Actually, this is a little unfair on the Boultings - one can see what they're doing. Usually embodied by the sublimely silly Ian Carmichael, this character is a receptacle of a certain kind of English ideal, someone fundamentally decent, loyal, complacent, absent-minded, a good egg, cricket-playing sort of chap, a person so removed from the actuality of real life, that when he is actually thrown into this modern inferno, where his values are so much empty posturing, he is hopelessly out of his depth, a figure of fun, to be used and abused by the new aristocracy, the cads, entrepeneurs, go-getters, women; crooks one and all. But he's not some sort of naive Holy Fool in a world of devils; he is dangerous, and his practical paralysis enables the devils to thrive, as happens in 'Progress', with a plot so blithely horrifying, you have to pay attention to be shocked.

Because, even though moments of laugh-out laughter are sparse (there are a few, eg Stanley's drunken scene), this is a thoroughly enjoyable film. This enjoyment comes largely from the Brothers' cynicism, by trotting out out the same old reliable faces you get in every British comedy of the period, aware that the mere sight of them will guarantee a fond chuckle and immediate pleasure. And dammit if they're not right.

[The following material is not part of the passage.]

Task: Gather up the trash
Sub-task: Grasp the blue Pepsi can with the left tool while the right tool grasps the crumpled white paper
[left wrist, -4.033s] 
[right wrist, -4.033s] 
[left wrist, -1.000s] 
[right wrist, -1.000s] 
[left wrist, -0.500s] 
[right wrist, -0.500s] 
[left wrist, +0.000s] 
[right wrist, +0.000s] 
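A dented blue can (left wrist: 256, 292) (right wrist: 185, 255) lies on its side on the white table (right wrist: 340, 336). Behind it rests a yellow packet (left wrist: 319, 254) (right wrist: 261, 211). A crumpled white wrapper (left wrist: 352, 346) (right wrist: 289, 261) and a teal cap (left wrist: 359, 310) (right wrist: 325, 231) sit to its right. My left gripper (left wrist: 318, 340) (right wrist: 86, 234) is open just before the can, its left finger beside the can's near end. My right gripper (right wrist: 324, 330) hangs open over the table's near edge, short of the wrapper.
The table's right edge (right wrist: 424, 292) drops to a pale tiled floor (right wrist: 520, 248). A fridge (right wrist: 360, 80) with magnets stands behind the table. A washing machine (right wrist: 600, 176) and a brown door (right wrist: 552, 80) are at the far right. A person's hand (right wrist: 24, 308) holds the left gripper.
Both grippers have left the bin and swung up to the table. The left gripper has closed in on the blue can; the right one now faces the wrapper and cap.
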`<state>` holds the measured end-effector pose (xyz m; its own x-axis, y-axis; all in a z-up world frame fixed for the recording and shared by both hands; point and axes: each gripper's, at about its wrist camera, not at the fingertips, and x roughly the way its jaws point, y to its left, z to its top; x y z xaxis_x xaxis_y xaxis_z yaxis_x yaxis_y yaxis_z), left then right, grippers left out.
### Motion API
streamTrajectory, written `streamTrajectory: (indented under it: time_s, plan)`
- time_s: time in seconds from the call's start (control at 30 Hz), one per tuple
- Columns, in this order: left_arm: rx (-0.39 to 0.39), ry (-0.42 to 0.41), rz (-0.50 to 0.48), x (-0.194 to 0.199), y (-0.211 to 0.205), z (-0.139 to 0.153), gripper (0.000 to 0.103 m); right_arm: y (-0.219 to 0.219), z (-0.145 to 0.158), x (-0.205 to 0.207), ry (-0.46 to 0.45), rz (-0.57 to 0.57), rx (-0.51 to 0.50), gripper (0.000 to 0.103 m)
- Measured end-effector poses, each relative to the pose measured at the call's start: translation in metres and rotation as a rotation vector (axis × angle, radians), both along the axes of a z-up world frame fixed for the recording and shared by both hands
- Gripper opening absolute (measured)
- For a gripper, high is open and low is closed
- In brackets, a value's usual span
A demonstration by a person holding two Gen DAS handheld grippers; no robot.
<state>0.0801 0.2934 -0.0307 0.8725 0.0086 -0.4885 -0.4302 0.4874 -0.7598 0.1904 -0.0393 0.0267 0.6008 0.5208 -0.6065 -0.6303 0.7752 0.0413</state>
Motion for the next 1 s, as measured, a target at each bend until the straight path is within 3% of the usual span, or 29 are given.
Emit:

They're all here - Carmichael, so good-naturedly inept, you can't help warming to him; the godlike Terry-Thomas, less a lecher here than usual as the bored major who slips off to the cinema or pub, although he does listen eagerly to tales of his unit's priapic effect on the local females - his 'you're all absolute showers' will never pall; Dennis Price, another glorious study in polished evil to rank with 'Kind Hearts and Coronets', as ruthlessly efficient as the Nazis as he profits from fleeing Jews (in many ways, this is a much more successful take on the world of 'Catch-22' than Nichols' film); Richard Attenborough, whose greatness as an actor is in inverse proportion to his talents as a director, wonderful here as the sly cockney to watch (as with 'The League of Gentlemen', it's a great shame that British cinema at the time was so censorious); John le Mesurier, who needs only to open up his mouth to suggest barely concealed aghastness (sic?).

The film starts well, with the timeless arcadia of Oxbridge contrasted with the destructive horror of the war situation. The Boultings' comedy is pretty much formulaic, a series of character sketches giving on to an implausible, though enjoyable plot. As is advisable in comedies, Boulting shoots in a restrained, unobtrusive style, never flat, sometimes straining for the picturesque, but sometimes, with a sharp camera movement, achieving a superb effect, such as the queue outside the medical tent where Stanley stands, a bit 'fragile'; the white pillars looking frighteningly like the unmarked military graves you find dotting France.